#### Work to complete:
Please copy each line of the listing below precisely, excluding the images.
-----
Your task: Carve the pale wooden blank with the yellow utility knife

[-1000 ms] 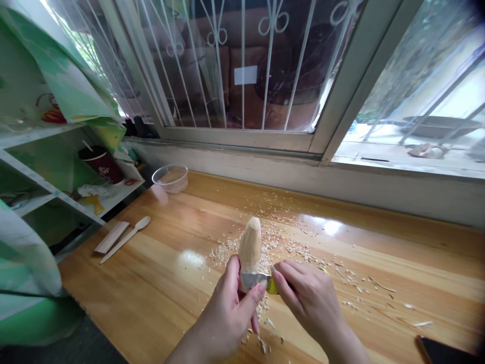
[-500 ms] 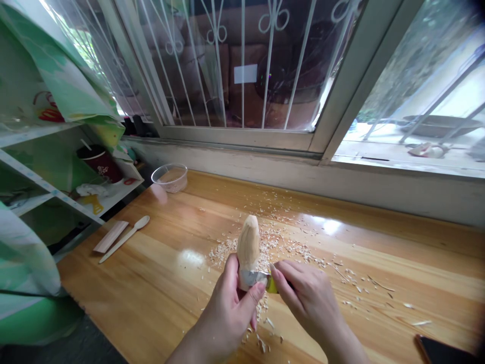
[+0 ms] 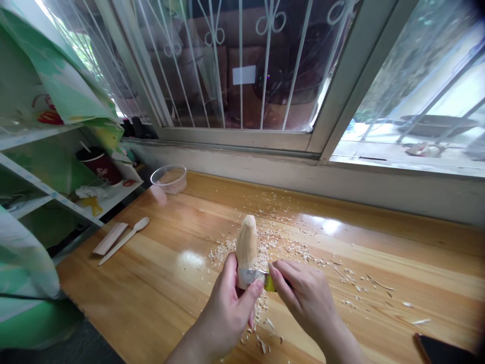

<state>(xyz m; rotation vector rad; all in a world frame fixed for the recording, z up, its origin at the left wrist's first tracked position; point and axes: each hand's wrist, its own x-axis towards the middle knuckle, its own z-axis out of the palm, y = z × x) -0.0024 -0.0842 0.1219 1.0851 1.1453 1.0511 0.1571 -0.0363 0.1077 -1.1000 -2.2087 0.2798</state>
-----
#### Answer box:
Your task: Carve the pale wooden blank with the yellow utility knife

[-1000 ms] 
[-500 ms] 
[+0 ms] 

<state>(xyz m; rotation vector rad; all in a world frame fixed for the recording, z up, its origin at the left wrist's first tracked position; point and axes: each hand's wrist, its own x-axis towards the middle knuckle, its own z-axis out of the palm, y = z × x) -0.0024 -0.0842 0.1219 1.0851 1.1453 1.0511 0.1571 -0.0363 0.1077 -1.1000 -2.2087 0.2798</state>

Work on this exercise has concluded.